Это, несомненно, говорил сам Бобровский (он любил цитировать классиков). А вот ещё помнится:

«Сам человек – это музыка. Это становится ясно, если просто прослушать через синтезатор, как звучит его энцефалограмма. Музыка человека оказывается на удивление гармоничной. Причём у каждого она своя, индивидуальная. Но интересно, что амплитудно-частотные колебания старинных инструментов и классических произведений соответствуют собственным звучаниям человеческого организма».

«Главной тайной музыки является интонация – чистейшее проявление человеческой души. Она полнее выражает внутреннее состояние души, чем слово и даже визуальный образ. Она напрямую связывает души, отметая все ограничения, которые создают язык и мысль.
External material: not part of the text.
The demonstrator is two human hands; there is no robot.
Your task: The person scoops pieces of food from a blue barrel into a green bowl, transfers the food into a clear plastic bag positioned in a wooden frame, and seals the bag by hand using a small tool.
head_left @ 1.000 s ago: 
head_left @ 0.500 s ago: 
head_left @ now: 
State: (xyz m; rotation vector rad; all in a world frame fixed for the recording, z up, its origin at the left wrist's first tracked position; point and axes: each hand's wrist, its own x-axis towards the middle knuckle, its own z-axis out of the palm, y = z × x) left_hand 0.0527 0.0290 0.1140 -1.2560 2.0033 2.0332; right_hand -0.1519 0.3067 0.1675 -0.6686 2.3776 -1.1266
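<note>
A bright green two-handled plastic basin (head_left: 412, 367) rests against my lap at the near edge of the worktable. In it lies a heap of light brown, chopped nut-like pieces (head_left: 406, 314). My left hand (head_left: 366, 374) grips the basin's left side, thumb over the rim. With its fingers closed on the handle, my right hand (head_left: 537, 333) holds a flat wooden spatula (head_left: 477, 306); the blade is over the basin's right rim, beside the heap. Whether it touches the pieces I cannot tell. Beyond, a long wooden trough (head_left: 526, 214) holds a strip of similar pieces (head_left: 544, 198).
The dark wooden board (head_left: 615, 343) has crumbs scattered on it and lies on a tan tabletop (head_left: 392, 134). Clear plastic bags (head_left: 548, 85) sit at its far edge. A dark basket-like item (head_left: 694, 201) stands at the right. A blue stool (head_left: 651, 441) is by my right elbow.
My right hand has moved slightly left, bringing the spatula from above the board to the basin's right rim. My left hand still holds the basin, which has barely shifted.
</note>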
Она воспринимается непосредственно, интуитивно, минуя вторую сигнальную систему (то, что мы называем сознанием). И в этом секрет её магического воздействия. Но это страшный секрет, которым раньше владели только жрецы. Потому что музыка может побудить людей, как к самопожертвованию, так и к убийству. Древние знали этот могучий разрушительный эффект музыки. Невозможно без содрогания читать книгу Иисуса Навина:

«Народ воскликнул и затрубили трубами… И обрушилась стена города до основания, и народ вошёл в город».2

Музыка может возвысить человека до небес и может превратить его в зверя, в частицу обезумевшей толпы. Причём современная так называемая «поп-музыка» выполняет преимущественно эту вторую разрушительную функцию».
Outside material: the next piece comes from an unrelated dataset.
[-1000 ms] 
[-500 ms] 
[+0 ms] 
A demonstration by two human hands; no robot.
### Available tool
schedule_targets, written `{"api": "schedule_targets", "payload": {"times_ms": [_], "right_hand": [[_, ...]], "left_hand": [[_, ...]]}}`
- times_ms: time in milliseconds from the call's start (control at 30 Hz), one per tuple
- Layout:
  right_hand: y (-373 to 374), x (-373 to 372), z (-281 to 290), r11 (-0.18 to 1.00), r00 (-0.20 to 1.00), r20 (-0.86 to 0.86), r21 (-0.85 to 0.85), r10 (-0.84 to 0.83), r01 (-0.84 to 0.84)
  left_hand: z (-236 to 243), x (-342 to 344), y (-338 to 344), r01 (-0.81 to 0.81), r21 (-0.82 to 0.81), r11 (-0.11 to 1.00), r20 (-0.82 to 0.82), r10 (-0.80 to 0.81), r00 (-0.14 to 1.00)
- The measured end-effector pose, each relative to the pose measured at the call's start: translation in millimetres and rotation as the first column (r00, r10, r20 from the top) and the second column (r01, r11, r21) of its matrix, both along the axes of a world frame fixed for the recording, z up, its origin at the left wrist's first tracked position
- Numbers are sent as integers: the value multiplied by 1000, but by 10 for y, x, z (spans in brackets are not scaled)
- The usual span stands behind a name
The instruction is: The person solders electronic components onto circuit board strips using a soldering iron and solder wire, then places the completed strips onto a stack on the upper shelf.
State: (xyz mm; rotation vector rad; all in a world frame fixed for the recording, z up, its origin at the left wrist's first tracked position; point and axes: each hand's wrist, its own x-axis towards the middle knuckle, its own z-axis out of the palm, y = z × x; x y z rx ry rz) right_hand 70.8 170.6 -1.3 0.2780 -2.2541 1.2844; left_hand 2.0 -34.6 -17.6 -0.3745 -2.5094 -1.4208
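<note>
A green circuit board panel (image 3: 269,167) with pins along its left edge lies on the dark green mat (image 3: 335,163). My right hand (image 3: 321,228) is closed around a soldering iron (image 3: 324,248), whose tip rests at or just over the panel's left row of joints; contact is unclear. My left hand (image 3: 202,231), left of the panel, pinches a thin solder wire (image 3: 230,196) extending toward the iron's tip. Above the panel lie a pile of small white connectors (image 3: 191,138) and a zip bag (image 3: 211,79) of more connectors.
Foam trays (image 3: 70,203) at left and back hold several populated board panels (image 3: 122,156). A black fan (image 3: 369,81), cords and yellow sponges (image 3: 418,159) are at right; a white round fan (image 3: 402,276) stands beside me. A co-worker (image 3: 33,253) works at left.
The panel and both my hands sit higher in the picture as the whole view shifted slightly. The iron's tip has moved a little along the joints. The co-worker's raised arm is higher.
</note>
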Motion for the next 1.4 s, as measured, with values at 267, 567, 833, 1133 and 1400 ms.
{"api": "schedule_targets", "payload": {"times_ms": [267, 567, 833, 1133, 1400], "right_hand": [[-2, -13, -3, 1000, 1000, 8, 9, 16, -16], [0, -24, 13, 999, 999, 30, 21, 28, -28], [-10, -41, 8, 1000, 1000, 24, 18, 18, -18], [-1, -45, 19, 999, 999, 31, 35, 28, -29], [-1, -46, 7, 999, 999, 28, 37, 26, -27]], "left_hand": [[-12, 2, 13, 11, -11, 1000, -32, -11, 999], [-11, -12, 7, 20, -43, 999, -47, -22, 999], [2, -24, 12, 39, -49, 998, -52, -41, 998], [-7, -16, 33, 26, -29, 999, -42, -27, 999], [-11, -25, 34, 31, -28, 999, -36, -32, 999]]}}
Это уже ответы на вопрос о природе абсолютной, ни с чем не сравнимой власти музыки над человеческой душой. Но саму эту власть я почувствовал гораздо позже и этим вопросом стал задаваться только по возвращении в Питер. Я вернулся уже девятиклассником и первым делом решил навестить Бобровского. Дверь мне открыл какой-то верзила изрядного возраста:

- Дедушка? А он уже умер. Ты кто?

- Я… я был знаком с вашим дедом… Я хотел бы попросить на память о нём одну пластинку: Вторую сонату Шопена.

- А, это… Да мы всю эту муру давно выбросили. Это же слушать невозможно! Сейчас все уже слушают битлов.



1 «Старший полицмейстер» (нем.).

2 Книга Иисуса Навина, гл. 6, ст. 15, 19.